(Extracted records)

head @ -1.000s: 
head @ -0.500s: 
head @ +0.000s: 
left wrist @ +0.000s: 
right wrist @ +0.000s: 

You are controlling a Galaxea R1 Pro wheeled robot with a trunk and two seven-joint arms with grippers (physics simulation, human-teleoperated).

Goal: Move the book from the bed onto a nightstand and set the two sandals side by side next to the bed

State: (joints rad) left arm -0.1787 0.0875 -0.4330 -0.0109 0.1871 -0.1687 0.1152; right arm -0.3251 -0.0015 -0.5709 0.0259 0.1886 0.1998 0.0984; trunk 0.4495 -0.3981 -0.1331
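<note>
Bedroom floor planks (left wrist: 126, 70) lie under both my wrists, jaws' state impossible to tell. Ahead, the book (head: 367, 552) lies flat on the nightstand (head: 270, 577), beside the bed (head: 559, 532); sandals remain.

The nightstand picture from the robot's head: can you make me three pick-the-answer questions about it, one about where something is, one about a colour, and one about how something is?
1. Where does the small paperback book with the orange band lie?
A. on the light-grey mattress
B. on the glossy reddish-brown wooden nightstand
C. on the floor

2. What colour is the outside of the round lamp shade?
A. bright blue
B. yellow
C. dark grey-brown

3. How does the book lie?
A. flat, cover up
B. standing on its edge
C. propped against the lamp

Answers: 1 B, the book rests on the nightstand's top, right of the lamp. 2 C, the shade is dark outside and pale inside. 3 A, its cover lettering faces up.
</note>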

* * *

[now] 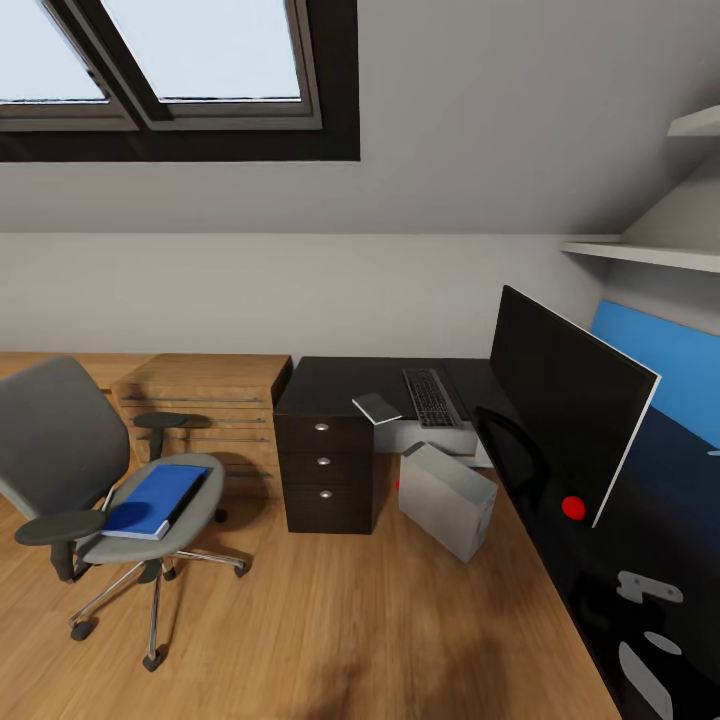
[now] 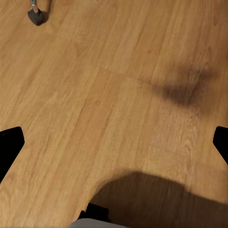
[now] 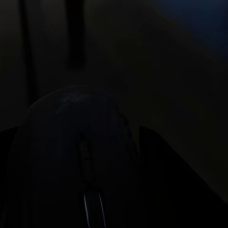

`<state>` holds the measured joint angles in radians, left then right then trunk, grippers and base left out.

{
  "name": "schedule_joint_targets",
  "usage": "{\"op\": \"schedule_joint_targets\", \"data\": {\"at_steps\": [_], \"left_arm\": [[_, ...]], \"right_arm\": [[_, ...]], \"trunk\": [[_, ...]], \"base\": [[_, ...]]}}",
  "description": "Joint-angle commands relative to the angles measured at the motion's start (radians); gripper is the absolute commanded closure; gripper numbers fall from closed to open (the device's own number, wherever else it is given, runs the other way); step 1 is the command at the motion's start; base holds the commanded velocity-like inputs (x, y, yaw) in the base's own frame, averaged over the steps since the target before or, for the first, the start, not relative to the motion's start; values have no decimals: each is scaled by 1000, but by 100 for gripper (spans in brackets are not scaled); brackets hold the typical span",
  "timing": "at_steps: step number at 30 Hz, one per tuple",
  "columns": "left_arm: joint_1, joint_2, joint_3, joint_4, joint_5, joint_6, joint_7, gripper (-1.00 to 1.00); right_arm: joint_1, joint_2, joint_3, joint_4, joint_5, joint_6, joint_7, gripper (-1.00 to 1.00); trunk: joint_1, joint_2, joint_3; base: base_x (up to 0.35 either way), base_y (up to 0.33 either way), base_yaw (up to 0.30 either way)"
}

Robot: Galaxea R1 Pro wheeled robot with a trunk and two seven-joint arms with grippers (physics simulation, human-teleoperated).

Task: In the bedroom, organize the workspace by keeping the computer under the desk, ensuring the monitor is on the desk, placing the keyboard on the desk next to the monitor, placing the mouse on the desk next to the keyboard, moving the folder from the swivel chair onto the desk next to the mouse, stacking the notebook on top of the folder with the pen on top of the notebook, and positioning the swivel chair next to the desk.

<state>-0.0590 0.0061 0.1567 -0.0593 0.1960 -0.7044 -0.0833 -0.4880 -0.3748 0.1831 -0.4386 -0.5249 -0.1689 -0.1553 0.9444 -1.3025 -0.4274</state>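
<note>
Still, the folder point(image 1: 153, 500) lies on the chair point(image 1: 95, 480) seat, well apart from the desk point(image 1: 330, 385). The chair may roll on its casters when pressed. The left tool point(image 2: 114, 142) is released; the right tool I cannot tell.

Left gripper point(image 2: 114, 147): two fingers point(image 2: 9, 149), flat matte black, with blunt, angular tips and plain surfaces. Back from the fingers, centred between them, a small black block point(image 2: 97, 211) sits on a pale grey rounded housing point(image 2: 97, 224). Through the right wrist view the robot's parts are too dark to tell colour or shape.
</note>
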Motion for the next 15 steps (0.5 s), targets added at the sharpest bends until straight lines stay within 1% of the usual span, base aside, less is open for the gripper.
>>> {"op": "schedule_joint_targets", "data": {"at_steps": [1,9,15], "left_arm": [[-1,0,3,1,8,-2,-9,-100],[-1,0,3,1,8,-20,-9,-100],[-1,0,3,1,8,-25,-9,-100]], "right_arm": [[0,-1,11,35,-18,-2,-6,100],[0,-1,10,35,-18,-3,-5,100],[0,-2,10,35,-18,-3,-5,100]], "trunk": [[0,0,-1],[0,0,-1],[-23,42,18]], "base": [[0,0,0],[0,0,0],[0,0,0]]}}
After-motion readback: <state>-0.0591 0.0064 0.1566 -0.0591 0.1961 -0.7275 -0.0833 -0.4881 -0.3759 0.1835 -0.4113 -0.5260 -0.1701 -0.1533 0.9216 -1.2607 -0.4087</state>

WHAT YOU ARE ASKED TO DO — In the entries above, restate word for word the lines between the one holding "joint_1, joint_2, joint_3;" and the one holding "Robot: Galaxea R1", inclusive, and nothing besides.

ANSWER BOX —
  "columns": "left_arm: joint_1, joint_2, joint_3, joint_4, joint_5, joint_6, joint_7, gripper (-1.00 to 1.00); right_arm: joint_1, joint_2, joint_3, joint_4, joint_5, joint_6, joint_7, gripper (-1.00 to 1.00); trunk: joint_1, joint_2, joint_3; base: base_x (up to 0.35 either way), base_y (up to 0.33 either way), base_yaw (up to 0.30 either way)"
}

Robot: Galaxea R1 Pro wheeled robot with a trunk and two seven-joint arms with grippers (physics simulation, human-teleoperated).

No more output is required for the exercise.